§ What you should do
Every line of the data below should be printed exactly. Nothing may be dropped.

§ Exercise data
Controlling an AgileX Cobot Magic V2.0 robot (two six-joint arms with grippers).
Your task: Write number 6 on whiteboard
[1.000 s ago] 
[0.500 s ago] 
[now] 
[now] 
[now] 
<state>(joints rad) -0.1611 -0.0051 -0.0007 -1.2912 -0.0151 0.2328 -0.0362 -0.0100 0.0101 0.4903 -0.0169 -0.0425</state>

§ Reply
Controlling an AgileX Cobot Magic V2.0 robot (two six-joint arms with grippers).
Your task: Write number 6 on whiteboard
[1.000 s ago] 
[0.500 s ago] 
[now] 
[now] 
[now] 
<state>(joints rad) -0.1611 -0.0051 -0.0007 -1.2912 -0.0151 0.2328 -0.0362 -0.0100 0.0101 0.4903 -0.0169 -0.0425</state>

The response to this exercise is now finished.